• _Work to be completed_
Go through the records and show each line where the word "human" occurs.

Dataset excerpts
-- Opening Marker --
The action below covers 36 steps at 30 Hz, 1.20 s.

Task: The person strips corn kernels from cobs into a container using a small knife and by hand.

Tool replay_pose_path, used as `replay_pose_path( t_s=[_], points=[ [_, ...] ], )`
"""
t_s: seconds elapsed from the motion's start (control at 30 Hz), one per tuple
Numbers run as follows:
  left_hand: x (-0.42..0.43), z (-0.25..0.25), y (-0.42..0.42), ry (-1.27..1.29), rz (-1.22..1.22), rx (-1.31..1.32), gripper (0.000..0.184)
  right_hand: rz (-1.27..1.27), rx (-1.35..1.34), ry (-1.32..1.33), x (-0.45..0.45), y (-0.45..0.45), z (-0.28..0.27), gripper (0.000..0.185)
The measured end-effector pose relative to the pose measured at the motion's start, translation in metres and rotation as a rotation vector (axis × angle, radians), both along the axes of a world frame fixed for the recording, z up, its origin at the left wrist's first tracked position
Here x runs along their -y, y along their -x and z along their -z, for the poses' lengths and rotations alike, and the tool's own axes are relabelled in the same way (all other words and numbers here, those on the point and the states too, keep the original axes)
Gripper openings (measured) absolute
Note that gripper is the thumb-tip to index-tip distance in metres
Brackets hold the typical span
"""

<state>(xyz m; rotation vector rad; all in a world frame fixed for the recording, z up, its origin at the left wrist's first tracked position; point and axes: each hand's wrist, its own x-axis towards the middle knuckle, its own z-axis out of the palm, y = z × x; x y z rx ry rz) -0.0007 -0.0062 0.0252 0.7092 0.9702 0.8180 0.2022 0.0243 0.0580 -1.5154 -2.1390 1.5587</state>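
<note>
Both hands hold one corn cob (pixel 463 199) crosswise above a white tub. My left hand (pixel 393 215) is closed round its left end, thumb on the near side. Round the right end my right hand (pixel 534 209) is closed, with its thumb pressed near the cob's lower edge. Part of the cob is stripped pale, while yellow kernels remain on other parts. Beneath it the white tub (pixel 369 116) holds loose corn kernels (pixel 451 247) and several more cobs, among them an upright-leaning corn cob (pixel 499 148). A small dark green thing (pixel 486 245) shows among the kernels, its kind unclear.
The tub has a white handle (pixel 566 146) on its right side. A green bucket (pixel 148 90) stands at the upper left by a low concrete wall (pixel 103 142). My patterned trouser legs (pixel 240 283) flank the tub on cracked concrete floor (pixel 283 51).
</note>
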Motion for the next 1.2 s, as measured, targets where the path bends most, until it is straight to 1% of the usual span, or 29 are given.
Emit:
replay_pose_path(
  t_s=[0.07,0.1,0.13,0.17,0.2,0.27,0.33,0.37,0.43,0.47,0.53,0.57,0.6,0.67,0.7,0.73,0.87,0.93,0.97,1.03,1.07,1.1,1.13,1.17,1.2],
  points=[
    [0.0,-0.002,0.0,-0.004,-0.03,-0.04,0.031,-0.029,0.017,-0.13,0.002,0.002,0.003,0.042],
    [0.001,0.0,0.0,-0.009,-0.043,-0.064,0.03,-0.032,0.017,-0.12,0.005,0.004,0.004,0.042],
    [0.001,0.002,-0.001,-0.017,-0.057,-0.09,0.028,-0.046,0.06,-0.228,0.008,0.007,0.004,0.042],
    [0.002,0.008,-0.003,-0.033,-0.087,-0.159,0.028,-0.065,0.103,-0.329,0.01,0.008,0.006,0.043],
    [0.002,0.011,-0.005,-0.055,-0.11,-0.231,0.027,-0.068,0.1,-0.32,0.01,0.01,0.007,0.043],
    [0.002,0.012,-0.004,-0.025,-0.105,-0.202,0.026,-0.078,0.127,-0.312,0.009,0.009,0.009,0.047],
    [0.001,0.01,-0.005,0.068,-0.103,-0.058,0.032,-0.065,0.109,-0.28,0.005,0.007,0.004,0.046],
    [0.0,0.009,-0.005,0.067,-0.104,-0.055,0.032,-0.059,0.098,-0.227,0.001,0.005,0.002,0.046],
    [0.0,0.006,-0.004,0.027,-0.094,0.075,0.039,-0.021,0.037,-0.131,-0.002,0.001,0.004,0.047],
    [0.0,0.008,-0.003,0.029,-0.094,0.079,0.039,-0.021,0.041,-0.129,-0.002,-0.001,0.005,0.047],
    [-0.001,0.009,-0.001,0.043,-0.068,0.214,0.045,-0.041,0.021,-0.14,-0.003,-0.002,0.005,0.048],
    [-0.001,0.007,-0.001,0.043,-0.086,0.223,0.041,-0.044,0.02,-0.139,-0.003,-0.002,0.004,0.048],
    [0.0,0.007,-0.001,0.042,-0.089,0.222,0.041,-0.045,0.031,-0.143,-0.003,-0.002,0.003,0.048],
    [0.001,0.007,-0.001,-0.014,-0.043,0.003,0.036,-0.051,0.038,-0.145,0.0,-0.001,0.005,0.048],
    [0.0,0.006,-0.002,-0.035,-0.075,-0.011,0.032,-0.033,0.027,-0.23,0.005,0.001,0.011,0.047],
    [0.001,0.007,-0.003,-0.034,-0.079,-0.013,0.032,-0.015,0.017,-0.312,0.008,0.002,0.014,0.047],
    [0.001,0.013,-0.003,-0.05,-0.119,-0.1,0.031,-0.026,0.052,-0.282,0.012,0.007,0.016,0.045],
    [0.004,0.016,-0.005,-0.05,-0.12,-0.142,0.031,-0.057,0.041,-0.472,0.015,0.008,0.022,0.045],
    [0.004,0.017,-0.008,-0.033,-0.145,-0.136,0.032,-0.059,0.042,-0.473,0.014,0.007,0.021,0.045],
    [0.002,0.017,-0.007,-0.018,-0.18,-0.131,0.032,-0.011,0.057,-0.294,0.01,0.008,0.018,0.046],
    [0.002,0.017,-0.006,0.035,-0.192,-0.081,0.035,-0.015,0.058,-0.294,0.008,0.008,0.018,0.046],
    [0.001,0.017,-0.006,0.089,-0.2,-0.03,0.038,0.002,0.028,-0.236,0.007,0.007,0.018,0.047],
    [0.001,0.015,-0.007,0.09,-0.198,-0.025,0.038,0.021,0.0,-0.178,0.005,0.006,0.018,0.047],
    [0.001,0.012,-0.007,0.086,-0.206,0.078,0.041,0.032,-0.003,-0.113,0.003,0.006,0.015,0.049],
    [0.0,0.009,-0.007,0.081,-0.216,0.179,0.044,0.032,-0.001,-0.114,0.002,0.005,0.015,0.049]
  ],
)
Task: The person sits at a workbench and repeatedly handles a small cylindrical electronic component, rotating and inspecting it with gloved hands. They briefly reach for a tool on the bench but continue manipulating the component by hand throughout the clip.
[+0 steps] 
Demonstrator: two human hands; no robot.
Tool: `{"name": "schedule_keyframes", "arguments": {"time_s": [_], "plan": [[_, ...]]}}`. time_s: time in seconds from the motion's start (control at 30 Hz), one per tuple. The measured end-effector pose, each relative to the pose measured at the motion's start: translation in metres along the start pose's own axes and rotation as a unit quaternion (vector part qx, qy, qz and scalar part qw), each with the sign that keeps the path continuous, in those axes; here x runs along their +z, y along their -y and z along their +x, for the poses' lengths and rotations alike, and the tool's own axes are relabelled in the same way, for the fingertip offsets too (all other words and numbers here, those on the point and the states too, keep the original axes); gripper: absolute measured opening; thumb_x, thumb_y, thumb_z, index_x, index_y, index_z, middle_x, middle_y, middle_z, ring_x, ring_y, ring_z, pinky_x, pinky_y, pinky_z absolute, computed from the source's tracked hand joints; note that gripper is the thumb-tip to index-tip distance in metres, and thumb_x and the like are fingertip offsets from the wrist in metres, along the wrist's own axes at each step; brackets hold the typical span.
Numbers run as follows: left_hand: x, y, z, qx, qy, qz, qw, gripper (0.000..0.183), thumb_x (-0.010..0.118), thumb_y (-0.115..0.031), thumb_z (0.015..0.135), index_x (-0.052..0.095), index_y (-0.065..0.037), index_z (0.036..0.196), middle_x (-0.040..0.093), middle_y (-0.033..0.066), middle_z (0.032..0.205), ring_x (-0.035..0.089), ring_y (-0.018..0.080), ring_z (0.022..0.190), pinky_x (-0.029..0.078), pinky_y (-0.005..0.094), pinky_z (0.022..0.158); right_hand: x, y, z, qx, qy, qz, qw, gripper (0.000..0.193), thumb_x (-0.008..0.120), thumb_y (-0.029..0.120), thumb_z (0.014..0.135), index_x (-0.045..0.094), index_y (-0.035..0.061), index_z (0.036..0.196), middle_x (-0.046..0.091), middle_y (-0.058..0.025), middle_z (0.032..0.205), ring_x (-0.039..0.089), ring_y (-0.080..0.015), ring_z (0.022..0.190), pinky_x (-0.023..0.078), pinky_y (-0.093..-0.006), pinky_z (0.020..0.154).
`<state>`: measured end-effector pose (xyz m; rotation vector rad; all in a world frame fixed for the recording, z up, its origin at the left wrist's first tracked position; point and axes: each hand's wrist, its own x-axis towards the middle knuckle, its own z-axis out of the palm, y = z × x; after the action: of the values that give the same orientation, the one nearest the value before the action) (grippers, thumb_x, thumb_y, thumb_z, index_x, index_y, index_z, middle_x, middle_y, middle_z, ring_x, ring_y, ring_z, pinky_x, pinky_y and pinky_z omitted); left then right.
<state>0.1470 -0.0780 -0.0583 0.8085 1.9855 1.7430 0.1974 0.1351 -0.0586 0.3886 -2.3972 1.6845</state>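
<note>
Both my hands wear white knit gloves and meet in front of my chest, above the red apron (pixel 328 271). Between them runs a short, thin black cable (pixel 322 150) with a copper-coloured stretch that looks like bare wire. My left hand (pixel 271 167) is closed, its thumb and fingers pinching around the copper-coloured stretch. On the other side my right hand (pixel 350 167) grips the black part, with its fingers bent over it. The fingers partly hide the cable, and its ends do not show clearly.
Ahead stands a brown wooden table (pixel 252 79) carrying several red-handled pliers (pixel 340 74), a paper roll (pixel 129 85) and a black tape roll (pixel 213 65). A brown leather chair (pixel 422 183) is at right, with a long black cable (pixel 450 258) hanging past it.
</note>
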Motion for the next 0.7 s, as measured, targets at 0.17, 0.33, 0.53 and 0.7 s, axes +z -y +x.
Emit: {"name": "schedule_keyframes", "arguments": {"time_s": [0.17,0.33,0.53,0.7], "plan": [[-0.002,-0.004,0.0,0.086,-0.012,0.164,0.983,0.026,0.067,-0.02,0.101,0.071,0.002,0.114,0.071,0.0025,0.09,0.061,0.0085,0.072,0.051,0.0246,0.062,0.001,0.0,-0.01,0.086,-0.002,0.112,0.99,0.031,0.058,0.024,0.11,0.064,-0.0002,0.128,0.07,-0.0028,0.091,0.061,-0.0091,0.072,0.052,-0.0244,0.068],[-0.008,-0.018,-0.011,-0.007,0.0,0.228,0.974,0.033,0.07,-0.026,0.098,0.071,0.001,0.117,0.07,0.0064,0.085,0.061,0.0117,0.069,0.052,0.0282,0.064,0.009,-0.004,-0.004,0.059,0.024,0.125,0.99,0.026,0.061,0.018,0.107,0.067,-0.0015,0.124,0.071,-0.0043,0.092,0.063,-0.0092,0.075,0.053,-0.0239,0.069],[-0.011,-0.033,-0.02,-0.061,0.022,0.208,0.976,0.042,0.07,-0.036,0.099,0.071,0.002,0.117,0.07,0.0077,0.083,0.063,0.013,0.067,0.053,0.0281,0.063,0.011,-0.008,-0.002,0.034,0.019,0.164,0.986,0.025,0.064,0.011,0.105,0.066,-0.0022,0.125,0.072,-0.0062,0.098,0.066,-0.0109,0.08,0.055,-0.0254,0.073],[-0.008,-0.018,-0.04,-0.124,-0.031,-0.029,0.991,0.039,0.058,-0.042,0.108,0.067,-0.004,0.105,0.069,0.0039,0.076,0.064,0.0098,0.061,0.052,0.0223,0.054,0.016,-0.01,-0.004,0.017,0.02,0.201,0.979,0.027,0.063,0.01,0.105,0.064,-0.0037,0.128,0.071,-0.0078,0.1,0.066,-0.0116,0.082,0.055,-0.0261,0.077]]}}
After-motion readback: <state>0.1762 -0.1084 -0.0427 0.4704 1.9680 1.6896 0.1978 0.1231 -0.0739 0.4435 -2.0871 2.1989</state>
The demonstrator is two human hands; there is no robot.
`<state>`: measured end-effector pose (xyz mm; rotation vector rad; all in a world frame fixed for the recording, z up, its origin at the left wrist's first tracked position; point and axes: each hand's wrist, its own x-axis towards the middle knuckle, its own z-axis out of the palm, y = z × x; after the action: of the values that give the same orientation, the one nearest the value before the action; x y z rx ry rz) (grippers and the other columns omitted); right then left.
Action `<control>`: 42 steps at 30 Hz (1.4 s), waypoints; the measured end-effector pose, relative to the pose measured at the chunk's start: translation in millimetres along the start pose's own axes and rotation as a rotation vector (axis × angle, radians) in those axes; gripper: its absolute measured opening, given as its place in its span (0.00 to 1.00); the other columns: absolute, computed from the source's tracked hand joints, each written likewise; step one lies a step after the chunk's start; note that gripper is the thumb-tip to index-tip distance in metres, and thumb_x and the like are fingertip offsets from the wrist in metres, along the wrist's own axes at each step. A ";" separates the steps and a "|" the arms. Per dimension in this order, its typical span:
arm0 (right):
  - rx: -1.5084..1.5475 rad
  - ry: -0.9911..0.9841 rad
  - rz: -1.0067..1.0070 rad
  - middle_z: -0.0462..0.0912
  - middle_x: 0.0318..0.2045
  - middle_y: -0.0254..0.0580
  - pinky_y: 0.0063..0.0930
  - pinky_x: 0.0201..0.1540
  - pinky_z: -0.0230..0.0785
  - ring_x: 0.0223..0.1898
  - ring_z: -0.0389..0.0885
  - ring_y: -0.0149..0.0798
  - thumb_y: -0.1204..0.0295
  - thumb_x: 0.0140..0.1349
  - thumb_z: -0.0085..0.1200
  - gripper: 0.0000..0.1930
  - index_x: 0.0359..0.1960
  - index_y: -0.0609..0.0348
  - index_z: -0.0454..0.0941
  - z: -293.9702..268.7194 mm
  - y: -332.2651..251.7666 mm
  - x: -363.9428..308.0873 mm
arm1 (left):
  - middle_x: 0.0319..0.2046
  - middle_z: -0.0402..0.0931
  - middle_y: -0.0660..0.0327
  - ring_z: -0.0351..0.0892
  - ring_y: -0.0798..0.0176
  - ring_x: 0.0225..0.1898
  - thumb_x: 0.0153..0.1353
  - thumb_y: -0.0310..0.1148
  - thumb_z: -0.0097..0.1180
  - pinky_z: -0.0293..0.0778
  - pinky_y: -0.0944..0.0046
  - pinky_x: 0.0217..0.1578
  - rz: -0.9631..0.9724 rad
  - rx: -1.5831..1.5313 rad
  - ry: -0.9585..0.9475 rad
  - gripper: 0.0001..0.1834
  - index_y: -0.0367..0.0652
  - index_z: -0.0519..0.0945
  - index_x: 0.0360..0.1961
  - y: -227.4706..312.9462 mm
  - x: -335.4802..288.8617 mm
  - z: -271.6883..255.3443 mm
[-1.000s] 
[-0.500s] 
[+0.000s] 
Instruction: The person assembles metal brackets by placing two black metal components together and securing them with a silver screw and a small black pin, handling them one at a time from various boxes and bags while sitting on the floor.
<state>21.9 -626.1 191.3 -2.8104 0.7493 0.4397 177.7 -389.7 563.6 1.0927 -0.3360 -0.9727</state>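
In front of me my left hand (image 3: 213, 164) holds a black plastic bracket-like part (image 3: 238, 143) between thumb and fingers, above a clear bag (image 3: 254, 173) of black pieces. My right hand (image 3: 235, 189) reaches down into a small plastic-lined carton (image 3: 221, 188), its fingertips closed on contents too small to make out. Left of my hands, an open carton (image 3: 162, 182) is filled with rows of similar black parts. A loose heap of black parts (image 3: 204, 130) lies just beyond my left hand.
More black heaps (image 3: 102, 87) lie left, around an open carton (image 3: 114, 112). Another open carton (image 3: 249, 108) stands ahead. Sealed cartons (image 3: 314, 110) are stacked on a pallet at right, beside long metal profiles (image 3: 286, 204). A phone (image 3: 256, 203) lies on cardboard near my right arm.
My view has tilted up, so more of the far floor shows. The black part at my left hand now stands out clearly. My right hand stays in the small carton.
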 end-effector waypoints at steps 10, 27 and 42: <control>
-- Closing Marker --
• _Solution_
Demonstrator: two human hands; no robot.
The demonstrator is two human hands; there is no robot.

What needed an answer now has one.